Originally Posted by
errigour
I am trying to be very careful with pointing to memory and I was hoping someone can
save me the trouble of trying to point to memory without knowing about what I am
doing. My question is how do I? I might already know so you can just reply with you
got it if I am right. If I am wrong could you show me an example of pointing to a
specified memory location.
You're definitely not right. I think you need to do a lot more studying and practice before you actually try to do what you're after here.
I want to make a program that gives me a summery of my
my hard drive and I need a pointer to point to 0x0 and I want to make the pointer
increment what it's pointing to until the last memory location on my hardrive.
Pointers point to places in memory, your hard drive is not memory. C allows you to work with the file system on your hard drive, but the language itself doesn't allow raw access to your hard drive. You can not just start at address 0 on your hard drive and shlep through byte by byte, without some serious, hard core, low level code. Either super low-level driver stuff and/or some crazy assembly code would probably be necessary. I don't really know much about what it would involve, but plain old C won't really handle it. I couldn't even tell you where to start looking for this.
Also if you answer this could you show me a constant character method of pointing to
the information? If there is one.
Not totally sure what you mean here. Perhaps you mean a pointer to const data, i.e. you can "read" the values but can't "write" them? It's not complicated, lots of library functions like strlen do it:
Code:
char a;
char b;
const char *p = &a; // here, I can make p point to any address, but I can never modify the contents it's pointing to
*p = 'a'; // the compiler wont allow this, because you declared p to point to a const char, so it can't be changed
p = b; // I can change what p points to, but again, I can't store anything there
The code below is what I hope will do it. I would love to here what people have to
say about this post.
Code:
char *char_ptr;
char_ptr=0x0;
I believe that this is absolutely completely unsafe to practice.
const char int_ptr;
&int_ptr=0x0;
Yep, that's totally unsafe, and some of it plain old won't compile. you set char_ptr to point to the address 0x0, which is basically NULL (I won't get into exactly what NULL is or isn't, the jury is still out on that one).

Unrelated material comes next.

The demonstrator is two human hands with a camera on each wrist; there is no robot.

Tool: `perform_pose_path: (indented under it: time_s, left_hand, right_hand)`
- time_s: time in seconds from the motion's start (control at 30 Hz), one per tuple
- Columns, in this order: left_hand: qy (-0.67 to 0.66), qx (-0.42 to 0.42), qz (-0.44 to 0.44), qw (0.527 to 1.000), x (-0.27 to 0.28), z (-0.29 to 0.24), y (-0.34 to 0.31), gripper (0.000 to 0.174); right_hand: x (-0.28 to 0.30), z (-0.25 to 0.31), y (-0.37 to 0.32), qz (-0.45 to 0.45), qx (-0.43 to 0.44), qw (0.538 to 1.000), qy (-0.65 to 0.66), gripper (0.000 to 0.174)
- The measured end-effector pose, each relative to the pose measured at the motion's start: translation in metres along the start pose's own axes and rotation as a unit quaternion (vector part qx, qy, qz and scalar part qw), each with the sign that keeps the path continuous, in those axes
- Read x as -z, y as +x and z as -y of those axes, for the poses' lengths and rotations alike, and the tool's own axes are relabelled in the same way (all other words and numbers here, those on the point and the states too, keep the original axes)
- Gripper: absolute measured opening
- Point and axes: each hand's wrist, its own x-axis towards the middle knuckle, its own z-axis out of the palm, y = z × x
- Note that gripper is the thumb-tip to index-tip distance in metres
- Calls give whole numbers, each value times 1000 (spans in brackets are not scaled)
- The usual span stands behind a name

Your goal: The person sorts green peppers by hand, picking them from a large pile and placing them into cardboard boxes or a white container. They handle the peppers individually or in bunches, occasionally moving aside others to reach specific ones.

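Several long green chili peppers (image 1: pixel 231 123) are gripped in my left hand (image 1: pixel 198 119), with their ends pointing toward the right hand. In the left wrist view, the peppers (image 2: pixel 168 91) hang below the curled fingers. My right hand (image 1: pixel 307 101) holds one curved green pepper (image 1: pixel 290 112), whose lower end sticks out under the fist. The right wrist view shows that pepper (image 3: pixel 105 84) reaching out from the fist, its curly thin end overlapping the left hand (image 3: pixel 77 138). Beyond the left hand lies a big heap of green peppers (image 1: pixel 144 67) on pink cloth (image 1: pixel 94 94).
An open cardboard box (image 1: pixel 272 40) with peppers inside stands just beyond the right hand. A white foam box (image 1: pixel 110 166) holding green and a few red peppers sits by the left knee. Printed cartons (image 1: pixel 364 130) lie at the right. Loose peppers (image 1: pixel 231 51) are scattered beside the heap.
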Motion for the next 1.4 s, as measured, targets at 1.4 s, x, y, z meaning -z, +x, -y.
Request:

The code you believe is unsafe won't even work. First, you declare a const char called int_ptr (bad name, but whatever). That means it contains a single byte, one char, and it can't change. If it's a global var, it's initialized to 0 and stuck there. If it's a stack variable, it's initialized to garbage and wont change. That's pretty useless either way. Also, the last line is impossible. The & (address of) operator does not produce a modifiable value. It would be like trying to "relocate" int_ptr, which doesn't make sense, especially since you're trying to relocate it to NULL.